Poachers killed at least 10 wild elephants in Kerala in the last 10 months, the government discovered on Sunday after a former forest department official admitted to accompanying the killers during their hunt.
Three forest officials have been suspended and a high-level probe ordered but the administration was able to recover car casses of only two elephants, often targeted for their tusks by ivory-seeking poachers.
The wildlife loot was revealed after the arrest of K Kunjumon, a former watcher of the forest department, last week.
“The forest department’s vigilance wing is probing the case. The number of elephants killed is a bit exaggerated.

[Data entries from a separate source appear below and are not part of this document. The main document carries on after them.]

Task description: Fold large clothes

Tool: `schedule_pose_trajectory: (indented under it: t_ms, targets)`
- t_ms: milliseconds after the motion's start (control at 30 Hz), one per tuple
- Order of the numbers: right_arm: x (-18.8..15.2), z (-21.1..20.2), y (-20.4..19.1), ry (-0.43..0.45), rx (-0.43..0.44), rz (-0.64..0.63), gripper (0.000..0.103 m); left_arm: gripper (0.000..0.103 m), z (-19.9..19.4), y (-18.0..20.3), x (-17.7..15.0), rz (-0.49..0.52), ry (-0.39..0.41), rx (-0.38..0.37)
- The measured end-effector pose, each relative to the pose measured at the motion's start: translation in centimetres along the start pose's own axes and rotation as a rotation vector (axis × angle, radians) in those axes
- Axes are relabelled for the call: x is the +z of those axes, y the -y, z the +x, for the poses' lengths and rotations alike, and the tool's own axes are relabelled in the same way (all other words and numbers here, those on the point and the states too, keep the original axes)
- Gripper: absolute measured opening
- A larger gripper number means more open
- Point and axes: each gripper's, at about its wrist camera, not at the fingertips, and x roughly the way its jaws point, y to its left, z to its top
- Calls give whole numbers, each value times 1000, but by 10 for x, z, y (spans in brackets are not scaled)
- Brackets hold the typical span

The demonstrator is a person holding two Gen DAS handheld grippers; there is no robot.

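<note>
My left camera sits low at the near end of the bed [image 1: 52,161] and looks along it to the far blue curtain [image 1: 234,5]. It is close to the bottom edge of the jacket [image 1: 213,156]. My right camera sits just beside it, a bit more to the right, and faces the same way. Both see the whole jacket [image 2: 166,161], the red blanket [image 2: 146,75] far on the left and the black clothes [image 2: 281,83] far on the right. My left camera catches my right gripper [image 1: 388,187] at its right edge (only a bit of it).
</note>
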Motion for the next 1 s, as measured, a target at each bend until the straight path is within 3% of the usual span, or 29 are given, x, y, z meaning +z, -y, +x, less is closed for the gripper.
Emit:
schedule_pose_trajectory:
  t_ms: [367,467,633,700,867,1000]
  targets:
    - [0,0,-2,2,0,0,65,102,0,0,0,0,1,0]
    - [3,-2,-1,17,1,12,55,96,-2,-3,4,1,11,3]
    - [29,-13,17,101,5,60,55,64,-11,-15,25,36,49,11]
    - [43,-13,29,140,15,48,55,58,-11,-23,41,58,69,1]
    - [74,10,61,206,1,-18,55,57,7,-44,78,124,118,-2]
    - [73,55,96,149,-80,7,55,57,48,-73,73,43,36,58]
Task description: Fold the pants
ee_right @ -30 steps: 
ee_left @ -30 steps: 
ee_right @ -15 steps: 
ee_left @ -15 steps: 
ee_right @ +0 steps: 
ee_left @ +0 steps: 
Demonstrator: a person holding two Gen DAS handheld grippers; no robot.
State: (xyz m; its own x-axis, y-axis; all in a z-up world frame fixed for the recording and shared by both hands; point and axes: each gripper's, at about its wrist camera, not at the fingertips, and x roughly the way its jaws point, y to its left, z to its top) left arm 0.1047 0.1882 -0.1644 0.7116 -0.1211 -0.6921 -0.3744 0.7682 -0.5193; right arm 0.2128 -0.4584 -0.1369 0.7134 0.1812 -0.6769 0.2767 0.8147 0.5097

We will be able to figure out the exact number after getting enough evidence,” said Kerala forest minister Thiruvanchur Radhakrishnan.
But sources alleged the forest officials initially didn’t investigate the poachers and their buyers in spite of getting details of the gang — including their mobile phone numbers — from Kunjumon, who was also dubbed “mentally-deranged” by some.
Kerala is part of the Western Ghats region, a favourite habitat of the Indian elephant whose numbers have spiked in recent years following concerted conservation efforts.
According to a 2011 elephant census, 3,520 jumbos remained in protected areas of the state that has one of the highest pachyderm populations in the country.
Though revered in the southern state, the elephant has faced widespread poaching in recent years owing to skyrocketing prices of ivory in China and east Asia.
Kunjumon reportedly told officials he was paid 57,000 for accompanying the gang in Idukki and Pathanamthitta areas at least five times because of his expertise in forest routes.
He said ivory was sold to residents in the state capital of Thiruvananthapuram by the gang, which also killed animals in neighbouring Tamil Nadu and Karnataka.
There was also some confusion about Kunjumon’s arrest. While some said he approached the department upset with the mindless killings, others said he was picked up from his hideout.